### Required action
Where a line in the listing contains the string "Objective", copy that line out.

### Material for this exercise
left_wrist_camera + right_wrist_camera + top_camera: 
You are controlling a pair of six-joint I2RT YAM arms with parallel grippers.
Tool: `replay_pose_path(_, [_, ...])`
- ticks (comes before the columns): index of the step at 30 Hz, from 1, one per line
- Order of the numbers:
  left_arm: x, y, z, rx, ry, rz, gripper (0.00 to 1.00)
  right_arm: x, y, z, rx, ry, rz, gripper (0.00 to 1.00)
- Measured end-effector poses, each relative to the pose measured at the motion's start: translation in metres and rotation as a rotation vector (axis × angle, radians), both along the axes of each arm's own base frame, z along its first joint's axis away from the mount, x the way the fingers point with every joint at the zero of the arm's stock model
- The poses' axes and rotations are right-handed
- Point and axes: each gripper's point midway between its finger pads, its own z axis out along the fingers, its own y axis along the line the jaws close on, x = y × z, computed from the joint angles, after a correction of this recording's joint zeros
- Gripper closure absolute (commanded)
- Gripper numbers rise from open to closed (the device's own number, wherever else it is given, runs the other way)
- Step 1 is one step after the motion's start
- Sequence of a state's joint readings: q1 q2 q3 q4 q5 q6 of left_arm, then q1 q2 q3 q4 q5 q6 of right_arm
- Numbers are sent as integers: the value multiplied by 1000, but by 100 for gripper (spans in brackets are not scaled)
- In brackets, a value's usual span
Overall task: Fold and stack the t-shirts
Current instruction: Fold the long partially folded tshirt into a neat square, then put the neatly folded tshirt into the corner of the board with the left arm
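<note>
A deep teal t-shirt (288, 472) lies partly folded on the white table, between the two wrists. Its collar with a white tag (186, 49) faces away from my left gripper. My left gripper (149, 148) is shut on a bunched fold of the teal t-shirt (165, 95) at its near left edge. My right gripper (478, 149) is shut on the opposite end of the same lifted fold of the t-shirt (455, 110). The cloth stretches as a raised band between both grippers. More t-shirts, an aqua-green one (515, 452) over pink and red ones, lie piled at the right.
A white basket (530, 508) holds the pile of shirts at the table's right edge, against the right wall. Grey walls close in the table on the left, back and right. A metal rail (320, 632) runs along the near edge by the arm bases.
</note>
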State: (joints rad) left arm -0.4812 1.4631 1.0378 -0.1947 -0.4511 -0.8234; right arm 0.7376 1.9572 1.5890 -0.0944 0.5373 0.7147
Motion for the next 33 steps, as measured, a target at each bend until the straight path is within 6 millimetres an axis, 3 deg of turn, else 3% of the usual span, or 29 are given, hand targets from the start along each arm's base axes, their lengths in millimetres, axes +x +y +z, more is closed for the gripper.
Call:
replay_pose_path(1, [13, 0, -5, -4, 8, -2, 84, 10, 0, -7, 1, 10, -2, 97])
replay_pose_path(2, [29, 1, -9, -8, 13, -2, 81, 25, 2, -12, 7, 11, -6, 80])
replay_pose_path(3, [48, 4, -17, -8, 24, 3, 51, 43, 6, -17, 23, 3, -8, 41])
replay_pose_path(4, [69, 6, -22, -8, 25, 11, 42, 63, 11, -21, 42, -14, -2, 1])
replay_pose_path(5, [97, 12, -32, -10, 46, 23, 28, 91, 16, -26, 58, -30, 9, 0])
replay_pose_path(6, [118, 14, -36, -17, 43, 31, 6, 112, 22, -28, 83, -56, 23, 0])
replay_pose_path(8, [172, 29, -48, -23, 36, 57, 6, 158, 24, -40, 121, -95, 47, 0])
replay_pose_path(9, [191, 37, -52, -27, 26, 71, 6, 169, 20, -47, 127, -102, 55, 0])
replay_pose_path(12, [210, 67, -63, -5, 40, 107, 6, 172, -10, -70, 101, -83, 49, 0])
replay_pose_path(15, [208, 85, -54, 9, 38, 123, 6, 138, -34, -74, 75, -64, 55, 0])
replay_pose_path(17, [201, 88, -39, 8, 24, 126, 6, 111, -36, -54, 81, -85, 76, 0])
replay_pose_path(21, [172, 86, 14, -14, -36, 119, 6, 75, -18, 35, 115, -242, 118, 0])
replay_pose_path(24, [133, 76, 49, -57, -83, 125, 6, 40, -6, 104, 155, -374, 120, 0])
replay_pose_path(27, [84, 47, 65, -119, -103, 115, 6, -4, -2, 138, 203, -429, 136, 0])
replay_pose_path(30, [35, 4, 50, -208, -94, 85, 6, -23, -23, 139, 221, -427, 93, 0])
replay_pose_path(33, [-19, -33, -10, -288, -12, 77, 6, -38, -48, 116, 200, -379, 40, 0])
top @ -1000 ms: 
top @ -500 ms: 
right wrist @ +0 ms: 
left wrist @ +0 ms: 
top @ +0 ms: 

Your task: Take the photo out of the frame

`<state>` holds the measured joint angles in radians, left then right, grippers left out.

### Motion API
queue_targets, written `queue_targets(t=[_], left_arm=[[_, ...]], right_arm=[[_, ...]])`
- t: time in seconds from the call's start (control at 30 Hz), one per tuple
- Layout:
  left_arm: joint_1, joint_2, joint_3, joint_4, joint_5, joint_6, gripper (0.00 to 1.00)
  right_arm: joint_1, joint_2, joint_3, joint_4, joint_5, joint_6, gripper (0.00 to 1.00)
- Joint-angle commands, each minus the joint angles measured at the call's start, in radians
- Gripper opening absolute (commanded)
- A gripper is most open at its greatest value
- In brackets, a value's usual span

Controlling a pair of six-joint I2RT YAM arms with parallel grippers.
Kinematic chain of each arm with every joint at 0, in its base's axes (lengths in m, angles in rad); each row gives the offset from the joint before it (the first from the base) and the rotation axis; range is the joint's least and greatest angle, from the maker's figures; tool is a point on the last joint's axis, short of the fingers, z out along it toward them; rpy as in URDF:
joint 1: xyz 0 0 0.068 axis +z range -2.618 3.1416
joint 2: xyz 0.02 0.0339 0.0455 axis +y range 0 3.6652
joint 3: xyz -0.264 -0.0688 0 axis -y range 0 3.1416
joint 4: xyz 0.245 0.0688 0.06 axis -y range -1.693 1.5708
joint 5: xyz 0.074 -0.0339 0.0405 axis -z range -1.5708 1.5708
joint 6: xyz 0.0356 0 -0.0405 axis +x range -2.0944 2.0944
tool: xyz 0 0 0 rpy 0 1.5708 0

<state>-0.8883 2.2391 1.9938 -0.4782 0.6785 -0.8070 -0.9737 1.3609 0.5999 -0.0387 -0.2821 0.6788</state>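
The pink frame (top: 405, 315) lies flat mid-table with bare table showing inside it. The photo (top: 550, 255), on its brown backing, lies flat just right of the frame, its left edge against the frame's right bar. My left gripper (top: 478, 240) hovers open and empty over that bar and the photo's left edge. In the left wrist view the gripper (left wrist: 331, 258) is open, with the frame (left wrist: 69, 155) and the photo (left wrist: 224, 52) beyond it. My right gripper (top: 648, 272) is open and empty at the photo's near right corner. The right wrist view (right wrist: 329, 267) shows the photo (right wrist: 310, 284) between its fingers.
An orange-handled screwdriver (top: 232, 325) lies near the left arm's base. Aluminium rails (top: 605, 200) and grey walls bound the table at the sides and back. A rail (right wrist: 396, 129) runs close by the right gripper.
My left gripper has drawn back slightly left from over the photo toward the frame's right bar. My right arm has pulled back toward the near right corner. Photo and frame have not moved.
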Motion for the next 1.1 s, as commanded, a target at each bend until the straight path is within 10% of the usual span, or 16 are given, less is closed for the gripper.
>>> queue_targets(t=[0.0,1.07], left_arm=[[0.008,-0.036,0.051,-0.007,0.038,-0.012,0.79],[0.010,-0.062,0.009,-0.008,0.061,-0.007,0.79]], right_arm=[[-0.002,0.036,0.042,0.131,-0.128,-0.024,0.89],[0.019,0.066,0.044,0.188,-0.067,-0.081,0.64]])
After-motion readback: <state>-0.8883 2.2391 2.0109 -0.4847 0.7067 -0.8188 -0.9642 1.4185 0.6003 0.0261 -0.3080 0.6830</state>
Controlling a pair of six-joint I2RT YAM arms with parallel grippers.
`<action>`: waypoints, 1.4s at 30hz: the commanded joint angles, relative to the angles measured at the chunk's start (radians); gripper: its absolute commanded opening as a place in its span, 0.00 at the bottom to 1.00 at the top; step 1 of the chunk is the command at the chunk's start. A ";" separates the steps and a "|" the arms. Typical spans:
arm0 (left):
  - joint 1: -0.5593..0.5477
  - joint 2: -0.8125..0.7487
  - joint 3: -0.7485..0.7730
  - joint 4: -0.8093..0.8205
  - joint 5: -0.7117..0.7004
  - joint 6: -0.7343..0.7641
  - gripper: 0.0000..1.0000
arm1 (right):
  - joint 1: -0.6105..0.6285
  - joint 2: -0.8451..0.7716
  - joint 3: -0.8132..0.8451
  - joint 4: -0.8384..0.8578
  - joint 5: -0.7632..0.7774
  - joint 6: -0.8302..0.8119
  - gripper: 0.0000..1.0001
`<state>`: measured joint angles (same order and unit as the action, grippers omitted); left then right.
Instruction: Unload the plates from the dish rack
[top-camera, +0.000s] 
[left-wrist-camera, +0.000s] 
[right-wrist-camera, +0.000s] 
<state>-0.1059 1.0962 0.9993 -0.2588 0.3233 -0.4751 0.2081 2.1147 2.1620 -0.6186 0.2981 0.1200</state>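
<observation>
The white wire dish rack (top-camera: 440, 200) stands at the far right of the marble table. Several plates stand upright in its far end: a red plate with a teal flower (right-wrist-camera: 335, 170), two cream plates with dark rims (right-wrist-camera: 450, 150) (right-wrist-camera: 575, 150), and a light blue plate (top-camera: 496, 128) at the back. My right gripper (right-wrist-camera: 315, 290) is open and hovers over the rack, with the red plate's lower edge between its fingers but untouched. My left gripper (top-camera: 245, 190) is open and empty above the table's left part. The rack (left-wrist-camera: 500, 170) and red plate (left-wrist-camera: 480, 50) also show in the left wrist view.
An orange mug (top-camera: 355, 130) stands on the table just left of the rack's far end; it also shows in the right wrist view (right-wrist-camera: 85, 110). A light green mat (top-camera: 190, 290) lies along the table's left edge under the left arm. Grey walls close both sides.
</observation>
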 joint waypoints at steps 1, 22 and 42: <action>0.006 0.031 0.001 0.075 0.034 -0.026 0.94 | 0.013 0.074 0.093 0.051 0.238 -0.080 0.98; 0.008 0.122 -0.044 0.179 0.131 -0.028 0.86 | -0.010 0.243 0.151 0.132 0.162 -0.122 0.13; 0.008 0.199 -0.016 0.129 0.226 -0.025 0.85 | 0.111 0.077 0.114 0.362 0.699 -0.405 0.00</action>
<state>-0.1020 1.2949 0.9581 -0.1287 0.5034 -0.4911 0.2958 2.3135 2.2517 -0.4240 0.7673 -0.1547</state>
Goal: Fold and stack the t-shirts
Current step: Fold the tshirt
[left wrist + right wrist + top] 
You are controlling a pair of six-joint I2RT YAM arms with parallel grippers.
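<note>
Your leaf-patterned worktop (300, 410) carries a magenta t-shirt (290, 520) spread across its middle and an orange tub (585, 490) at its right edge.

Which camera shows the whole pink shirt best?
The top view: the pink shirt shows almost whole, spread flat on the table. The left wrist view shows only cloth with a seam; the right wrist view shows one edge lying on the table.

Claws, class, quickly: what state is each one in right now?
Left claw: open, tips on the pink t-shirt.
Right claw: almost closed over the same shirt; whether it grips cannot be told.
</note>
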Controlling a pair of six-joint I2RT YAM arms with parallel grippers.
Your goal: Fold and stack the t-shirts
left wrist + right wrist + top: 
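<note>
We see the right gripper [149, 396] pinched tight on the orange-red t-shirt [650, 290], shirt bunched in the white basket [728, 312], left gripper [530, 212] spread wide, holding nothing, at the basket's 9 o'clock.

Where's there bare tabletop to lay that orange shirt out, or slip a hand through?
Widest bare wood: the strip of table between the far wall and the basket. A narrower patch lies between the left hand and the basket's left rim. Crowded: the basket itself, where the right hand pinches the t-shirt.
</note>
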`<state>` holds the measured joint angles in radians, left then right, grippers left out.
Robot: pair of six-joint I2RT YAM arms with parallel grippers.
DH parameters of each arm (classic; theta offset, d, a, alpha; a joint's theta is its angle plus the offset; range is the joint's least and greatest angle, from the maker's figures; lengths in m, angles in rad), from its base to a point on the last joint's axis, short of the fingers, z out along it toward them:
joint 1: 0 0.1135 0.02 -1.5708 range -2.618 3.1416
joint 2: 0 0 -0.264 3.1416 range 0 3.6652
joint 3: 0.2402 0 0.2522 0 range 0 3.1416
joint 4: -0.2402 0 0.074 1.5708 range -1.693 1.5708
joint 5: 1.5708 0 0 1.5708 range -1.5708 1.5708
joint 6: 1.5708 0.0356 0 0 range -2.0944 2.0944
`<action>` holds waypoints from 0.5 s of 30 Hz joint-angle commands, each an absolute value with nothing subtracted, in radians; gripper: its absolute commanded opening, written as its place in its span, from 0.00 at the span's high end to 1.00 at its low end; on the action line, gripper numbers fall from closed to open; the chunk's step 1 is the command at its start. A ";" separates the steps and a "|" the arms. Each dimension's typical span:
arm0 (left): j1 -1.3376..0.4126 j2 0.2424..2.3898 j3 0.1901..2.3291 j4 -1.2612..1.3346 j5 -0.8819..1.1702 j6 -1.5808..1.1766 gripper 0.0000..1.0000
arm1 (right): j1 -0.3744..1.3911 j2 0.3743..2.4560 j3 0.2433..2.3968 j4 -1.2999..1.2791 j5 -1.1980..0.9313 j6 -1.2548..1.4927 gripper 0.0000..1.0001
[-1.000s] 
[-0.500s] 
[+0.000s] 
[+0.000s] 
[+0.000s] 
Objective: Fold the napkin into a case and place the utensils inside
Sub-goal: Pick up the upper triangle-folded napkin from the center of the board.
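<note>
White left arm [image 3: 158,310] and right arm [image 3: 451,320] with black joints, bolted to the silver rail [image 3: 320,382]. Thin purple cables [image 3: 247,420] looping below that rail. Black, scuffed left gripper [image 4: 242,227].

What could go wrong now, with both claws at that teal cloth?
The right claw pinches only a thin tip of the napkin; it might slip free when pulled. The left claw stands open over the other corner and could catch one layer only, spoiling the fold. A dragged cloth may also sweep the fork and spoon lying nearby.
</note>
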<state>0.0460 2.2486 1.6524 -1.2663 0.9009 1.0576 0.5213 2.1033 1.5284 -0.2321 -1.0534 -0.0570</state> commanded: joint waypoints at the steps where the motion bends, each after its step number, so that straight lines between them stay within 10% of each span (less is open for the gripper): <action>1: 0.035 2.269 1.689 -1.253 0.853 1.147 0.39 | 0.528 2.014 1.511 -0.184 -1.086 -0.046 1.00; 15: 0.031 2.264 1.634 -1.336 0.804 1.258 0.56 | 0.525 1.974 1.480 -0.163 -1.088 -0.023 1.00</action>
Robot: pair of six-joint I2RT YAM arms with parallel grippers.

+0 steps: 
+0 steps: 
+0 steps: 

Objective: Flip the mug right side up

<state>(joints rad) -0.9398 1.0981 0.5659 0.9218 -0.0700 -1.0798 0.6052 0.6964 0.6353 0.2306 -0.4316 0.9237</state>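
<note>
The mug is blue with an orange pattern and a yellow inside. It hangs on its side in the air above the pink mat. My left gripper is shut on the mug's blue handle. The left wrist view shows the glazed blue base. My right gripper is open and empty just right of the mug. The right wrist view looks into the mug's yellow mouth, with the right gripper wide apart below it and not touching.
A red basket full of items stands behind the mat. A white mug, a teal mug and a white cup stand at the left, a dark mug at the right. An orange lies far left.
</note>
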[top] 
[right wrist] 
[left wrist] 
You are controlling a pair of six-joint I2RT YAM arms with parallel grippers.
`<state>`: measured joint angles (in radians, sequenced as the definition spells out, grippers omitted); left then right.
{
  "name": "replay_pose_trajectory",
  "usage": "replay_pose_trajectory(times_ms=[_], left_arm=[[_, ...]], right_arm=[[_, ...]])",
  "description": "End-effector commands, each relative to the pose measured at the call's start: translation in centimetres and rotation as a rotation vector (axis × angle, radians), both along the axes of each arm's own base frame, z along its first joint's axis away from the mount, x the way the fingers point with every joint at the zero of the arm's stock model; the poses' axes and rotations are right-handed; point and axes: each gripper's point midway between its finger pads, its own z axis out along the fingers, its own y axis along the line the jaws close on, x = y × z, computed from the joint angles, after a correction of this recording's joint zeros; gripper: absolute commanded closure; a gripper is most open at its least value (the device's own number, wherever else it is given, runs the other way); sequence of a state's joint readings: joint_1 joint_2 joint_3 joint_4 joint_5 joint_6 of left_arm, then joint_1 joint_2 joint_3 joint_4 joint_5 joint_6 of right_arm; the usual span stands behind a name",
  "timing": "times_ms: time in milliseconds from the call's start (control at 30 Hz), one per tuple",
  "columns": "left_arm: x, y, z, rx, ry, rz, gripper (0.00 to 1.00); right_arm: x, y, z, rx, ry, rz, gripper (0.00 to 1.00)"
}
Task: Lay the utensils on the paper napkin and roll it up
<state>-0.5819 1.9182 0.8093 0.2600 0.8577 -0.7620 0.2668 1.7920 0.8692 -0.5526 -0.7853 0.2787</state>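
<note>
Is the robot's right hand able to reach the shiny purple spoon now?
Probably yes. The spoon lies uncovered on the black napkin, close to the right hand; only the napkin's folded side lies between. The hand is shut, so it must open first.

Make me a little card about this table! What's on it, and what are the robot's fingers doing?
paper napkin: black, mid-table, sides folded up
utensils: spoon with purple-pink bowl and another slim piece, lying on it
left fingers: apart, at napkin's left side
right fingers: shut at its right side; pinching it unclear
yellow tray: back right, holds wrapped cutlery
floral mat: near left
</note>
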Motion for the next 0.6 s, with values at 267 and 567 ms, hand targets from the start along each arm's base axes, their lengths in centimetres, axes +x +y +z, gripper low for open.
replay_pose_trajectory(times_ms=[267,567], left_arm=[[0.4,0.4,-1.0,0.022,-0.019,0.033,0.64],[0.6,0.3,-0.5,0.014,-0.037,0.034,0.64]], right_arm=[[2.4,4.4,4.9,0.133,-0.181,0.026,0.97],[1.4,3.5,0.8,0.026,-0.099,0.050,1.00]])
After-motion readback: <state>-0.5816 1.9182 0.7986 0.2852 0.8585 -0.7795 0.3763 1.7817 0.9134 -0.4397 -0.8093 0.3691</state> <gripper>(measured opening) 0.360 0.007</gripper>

### Response for this exercise
Objective: Fold the napkin into a case and place the utensils inside
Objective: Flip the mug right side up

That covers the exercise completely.